St. Pölten, (SPI) - Vor wenigen Wochen forderte SP-Abg. Herbert Kautz eine grundsätzliche Neustrukturierung der NÖ-Pendlerbeihilfe - nicht nur um den durchgeführten Teuerungen im Bereich der Tarife wirkungsvoll gegenzusteuern, sondern auch um
den tatsächlichen Belastungen der Pendler hinsichtlich der zeitlichen und der kilometermäßigen Belastung ihres Arbeitsweges gerechter zu werden. Ein erster Erfolg hat sich heute eingestellt. So wurde in der heutigen Regierungssitzung rückwirkend ab Jänner 1998 die Einkommensgrenze für Alleinverdiener - für den Genuß der Pendlerbeihilfe - auf 19.000,- Schilling festgesetzt.****

"Ein erster Erfolg, allerdings müssen weitere Schritte gesetzt werden", fordert SP-Abg.

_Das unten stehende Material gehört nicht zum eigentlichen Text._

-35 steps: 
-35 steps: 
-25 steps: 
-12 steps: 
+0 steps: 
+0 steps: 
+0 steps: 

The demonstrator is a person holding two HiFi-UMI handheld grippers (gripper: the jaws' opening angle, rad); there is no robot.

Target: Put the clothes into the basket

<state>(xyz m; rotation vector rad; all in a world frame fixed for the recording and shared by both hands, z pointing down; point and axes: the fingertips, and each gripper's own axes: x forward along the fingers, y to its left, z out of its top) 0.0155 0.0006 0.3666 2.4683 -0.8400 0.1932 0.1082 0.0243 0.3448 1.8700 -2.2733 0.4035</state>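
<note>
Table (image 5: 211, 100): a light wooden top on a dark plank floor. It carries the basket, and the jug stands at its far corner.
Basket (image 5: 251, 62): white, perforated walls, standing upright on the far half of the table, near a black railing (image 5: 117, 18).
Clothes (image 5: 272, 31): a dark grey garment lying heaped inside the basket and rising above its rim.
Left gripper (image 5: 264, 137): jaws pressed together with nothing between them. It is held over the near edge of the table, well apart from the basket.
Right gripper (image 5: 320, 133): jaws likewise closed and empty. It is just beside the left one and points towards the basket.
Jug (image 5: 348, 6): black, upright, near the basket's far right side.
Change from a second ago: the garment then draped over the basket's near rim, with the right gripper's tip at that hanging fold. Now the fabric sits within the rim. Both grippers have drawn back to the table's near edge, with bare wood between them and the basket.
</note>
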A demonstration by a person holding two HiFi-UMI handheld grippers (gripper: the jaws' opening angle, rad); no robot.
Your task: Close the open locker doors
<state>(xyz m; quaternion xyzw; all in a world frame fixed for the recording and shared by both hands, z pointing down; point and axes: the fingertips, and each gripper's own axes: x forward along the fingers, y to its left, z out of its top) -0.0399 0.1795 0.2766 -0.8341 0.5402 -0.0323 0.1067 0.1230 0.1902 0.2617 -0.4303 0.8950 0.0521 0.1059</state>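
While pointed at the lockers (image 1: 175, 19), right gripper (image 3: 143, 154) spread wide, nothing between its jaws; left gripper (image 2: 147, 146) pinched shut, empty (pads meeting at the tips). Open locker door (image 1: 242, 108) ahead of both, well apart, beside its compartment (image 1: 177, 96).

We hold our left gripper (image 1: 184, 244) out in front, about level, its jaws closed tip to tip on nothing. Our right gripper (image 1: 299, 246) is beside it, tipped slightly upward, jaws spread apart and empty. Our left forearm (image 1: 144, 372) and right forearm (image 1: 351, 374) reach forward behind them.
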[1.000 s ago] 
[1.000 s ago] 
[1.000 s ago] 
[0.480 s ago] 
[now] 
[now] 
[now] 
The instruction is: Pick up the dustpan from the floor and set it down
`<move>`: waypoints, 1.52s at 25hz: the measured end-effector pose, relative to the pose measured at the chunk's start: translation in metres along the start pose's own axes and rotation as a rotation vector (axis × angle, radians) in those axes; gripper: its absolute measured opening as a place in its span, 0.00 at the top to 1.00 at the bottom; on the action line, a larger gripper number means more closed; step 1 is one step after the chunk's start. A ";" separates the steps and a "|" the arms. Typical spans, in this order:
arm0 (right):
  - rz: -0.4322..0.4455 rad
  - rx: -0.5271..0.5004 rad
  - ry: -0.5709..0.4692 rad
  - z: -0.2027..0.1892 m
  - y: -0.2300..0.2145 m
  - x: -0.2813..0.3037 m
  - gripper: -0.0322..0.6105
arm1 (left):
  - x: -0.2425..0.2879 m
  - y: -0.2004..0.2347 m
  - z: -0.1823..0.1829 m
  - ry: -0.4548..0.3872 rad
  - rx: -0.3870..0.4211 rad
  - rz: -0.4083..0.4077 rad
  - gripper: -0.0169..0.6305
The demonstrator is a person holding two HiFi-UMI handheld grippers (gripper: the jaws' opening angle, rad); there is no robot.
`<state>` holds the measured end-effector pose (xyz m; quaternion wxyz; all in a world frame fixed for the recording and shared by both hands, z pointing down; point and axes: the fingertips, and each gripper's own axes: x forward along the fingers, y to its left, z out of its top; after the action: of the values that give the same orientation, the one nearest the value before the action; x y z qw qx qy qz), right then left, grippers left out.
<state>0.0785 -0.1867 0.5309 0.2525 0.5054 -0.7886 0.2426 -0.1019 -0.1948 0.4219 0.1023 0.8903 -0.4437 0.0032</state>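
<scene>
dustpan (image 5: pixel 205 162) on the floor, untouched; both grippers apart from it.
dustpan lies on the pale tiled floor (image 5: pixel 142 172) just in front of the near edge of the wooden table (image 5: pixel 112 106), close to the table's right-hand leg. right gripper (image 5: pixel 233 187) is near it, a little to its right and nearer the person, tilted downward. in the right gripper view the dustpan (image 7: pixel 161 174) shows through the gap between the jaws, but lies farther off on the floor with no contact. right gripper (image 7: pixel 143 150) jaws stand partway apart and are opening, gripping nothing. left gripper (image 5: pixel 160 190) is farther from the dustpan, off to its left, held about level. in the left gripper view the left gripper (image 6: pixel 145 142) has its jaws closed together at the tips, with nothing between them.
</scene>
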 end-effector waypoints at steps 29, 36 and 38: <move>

Herbert Kautz in einer ersten Stellungnahme. "Die anderen Einkommensgrenzen wurden seit dem Jahr 1993 nicht mehr angehoben, inzwischen wurden nicht nur die Tarife der Verkehrsunternehmen mehrmals angehoben (wird durch eine Koppelung der Pendlerbeihilfe an die Fahrpreise berücksichtigt), sondern die wirtschaftliche Entwicklung der eher geringen Lohn-
und Gehaltsabschlüsse schuf eine große Diskrepanz zu den überproportional gestiegenen Kosten des Pendelns", so Kautz
weiter.

"Es müssen alle Einkommensgrenzen entsprechend angehoben werden
und etwaige Anpassungen der NÖ Pendlerbeihilfe an die tatsächlichen geographischen und zeitlichen Belastungen der
Pendler angedacht werden. Nur so können wir einerseits die Auslastung und die Akzeptanz der öffentlichen Verkehrsmittel maßgeblich steigern, und andererseits den tausenden niederösterreichischen Pendlern wirkungsvoll unter die Arme greifen", fordert Kautz abschließend.